(Problem to work on): Repeat the whole listing, keeping each line as it is.

(Provided data):
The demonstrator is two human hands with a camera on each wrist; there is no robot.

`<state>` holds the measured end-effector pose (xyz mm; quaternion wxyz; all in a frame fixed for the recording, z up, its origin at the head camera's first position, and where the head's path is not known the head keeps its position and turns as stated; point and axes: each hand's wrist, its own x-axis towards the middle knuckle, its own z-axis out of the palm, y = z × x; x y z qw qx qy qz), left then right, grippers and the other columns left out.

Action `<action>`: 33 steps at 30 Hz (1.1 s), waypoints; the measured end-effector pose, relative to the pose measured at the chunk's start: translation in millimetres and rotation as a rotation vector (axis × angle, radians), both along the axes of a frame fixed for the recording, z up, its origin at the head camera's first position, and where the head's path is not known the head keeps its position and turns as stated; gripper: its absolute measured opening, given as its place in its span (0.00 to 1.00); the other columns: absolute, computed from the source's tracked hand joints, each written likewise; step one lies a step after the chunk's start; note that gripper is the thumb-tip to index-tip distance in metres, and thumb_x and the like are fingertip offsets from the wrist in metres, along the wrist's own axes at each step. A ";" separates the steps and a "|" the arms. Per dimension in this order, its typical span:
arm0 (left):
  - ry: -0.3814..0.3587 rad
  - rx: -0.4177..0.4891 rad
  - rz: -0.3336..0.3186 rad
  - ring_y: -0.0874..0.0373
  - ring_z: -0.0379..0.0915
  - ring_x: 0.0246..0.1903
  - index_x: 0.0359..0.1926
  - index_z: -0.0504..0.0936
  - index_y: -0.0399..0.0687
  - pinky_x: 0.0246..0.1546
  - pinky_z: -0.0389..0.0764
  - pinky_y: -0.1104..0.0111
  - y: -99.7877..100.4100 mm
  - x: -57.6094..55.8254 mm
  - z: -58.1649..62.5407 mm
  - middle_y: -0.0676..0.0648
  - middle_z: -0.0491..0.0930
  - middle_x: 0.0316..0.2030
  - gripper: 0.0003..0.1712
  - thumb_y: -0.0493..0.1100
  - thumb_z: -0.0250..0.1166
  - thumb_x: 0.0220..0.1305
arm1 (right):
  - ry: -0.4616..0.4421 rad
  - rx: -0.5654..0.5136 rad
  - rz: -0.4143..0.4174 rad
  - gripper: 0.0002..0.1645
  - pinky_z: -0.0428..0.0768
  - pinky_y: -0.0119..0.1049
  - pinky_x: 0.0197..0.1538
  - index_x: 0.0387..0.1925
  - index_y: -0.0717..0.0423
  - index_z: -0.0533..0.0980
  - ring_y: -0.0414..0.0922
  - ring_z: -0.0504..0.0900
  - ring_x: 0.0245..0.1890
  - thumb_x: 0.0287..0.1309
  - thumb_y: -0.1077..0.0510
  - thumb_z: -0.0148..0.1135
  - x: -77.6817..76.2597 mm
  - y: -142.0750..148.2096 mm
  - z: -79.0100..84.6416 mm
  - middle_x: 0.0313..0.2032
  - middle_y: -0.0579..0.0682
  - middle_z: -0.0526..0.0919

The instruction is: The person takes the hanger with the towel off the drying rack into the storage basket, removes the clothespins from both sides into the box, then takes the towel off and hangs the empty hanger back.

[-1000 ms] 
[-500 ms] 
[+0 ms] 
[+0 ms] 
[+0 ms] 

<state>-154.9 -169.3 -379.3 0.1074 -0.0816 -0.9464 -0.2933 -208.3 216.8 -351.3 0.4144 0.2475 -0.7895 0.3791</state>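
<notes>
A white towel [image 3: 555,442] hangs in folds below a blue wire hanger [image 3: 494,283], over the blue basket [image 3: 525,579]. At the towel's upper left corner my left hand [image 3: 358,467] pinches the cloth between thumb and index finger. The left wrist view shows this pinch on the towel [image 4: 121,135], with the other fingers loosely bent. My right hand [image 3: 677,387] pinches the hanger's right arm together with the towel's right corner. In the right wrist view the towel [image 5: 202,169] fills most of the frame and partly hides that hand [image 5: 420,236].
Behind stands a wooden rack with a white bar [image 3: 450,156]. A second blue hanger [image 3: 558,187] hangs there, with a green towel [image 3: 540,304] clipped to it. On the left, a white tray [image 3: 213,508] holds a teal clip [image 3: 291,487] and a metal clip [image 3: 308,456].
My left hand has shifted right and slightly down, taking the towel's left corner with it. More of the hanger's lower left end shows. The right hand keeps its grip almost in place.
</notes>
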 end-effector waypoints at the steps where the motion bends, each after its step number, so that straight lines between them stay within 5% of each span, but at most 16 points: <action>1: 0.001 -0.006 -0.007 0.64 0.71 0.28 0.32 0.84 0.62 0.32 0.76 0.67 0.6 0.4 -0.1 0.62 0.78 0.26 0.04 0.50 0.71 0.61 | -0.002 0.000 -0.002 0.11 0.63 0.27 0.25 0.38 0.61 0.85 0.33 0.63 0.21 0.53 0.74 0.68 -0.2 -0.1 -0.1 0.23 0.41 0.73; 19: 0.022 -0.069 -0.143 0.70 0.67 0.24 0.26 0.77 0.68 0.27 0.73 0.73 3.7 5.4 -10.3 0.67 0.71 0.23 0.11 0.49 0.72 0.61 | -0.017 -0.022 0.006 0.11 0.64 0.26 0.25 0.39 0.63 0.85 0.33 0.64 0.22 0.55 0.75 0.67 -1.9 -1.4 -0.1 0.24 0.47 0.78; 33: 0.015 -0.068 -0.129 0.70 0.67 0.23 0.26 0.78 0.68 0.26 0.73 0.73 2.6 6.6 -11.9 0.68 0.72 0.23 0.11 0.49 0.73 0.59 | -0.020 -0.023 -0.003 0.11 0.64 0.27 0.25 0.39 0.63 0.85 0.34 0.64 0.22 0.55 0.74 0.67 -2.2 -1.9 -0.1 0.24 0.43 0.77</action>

(Result below):
The demonstrator is two human hands with a camera on each wrist; there is no robot.

`<state>` holds the measured end-effector pose (xyz mm; quaternion wxyz; all in a frame fixed for the recording, z up, its origin at the head camera's first position, and where the head's path is not known the head keeps its position and turns as stated; point and axes: each hand's wrist, its own x-axis towards the middle knuckle, its own z-axis out of the palm, y = z × x; x y z qw qx qy qz), left then right, grippers and the other columns left out.

Action `<action>`: 33 steps at 30 Hz (1.1 s), waypoints; the measured end-effector pose, relative to the pose measured at the chunk's start: translation in millimetres and rotation as a rotation vector (axis × angle, radians), both along the axes of a frame fixed for the recording, z up, its origin at the head camera's first position, and where the head's path is not known the head keeps its position and turns as stated; gripper: its absolute measured opening, given as its place in its span (0.00 to 1.00); the other columns: absolute, computed from the source's tracked hand joints, each written likewise; step one lies a step after the chunk's start; note that gripper is the thumb-tip to index-tip distance in metres, and thumb_x and the like are fingertip offsets from the wrist in metres, along the wrist's own axes at each step. A ";" separates the steps and a "|" the arms. Per dimension in this order, its typical span:
arm0 (left):
  - ry: -0.3814..0.3587 rad
  - rx: -0.4177..0.4891 rad
  - rz: -0.3336..0.3186 rad
  - ring_y: -0.0874..0.0373
  - ring_z: -0.0379..0.0915
  - ring_x: 0.0246..0.1903
  - index_x: 0.0359..0.1926
  - index_z: -0.0504..0.0936
  - index_y: -0.0399..0.0687
  - pinky_x: 0.0246..0.1546
  - pinky_z: -0.0389..0.0764
  - pinky_y: -0.1104..0.0111
  - y: -99.7877..100.4100 mm
  - x: -57.6094..55.8254 mm
  - z: -58.1649..62.5407 mm
  - middle_y: -0.0676..0.0648
  - middle_z: -0.0491..0.0930
  - middle_x: 0.0316..0.2030
  - gripper: 0.0003..0.1712
  - thumb_y: -0.0493..0.1100
  - thumb_z: -0.0250..0.1166
  - thumb_x: 0.0220..0.1305
arm1 (right):
  - ry: -0.4616..0.4421 rad
  - rx: -0.5654..0.5136 rad
  - rz: -0.4143..0.4174 rad
  - gripper: 0.0002..0.1645
  - pinky_z: -0.0428..0.0768
  - pinky_y: -0.0119..0.1049
  - pinky_x: 0.0197..0.1538
  - index_x: 0.0387..0.1925
  - index_y: -0.0717..0.0423
  - index_z: -0.0533..0.0980
  - ring_y: -0.0414..0.0922
  - ring_z: -0.0504..0.0900
  - ring_x: 0.0245..0.1890
  - thumb_x: 0.0287..0.1309
  - thumb_y: -0.1077..0.0510
  - thumb_z: -0.0148..0.1135
  - x: -77.6817..76.2597 mm
  - y: -142.0750..148.2096 mm
  - z: -79.0100..84.6416 mm
  - middle_x: 0.0313..0.2032
  - middle_y: -0.0579..0.0682
  - middle_z: -0.0526..0.0919

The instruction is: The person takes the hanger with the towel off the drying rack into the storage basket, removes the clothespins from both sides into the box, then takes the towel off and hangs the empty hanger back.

[-1000 ms] 
[-500 ms] 
[+0 ms] 
[+0 ms] 
[+0 ms] 

<state>-154.9 -169.3 -379.3 0.1074 -0.0816 -0.9464 -0.2933 -208.3 216.8 -351.3 0.4144 0.2475 -0.7895 0.3791</state>
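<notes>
A white towel [image 3: 555,442] hangs in folds below a blue wire hanger [image 3: 494,283], over the blue basket [image 3: 525,579]. At the towel's upper left corner my left hand [image 3: 358,467] pinches the cloth between thumb and index finger. The left wrist view shows this pinch on the towel [image 4: 121,135], with the other fingers loosely bent. My right hand [image 3: 677,387] pinches the hanger's right arm together with the towel's right corner. In the right wrist view the towel [image 5: 202,169] fills most of the frame and partly hides that hand [image 5: 420,236].
Behind stands a wooden rack with a white bar [image 3: 450,156]. A second blue hanger [image 3: 558,187] hangs there, with a green towel [image 3: 540,304] clipped to it. On the left, a white tray [image 3: 213,508] holds a teal clip [image 3: 291,487] and a metal clip [image 3: 308,456].
My left hand has shifted right and slightly down, taking the towel's left corner with it. More of the hanger's lower left end shows. The right hand keeps its grip almost in place.
</notes>
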 end-effector waypoints at the steps where the motion bends, each after its step number, so that straight lines between them stay within 5% of each span, but at most 16 points: <action>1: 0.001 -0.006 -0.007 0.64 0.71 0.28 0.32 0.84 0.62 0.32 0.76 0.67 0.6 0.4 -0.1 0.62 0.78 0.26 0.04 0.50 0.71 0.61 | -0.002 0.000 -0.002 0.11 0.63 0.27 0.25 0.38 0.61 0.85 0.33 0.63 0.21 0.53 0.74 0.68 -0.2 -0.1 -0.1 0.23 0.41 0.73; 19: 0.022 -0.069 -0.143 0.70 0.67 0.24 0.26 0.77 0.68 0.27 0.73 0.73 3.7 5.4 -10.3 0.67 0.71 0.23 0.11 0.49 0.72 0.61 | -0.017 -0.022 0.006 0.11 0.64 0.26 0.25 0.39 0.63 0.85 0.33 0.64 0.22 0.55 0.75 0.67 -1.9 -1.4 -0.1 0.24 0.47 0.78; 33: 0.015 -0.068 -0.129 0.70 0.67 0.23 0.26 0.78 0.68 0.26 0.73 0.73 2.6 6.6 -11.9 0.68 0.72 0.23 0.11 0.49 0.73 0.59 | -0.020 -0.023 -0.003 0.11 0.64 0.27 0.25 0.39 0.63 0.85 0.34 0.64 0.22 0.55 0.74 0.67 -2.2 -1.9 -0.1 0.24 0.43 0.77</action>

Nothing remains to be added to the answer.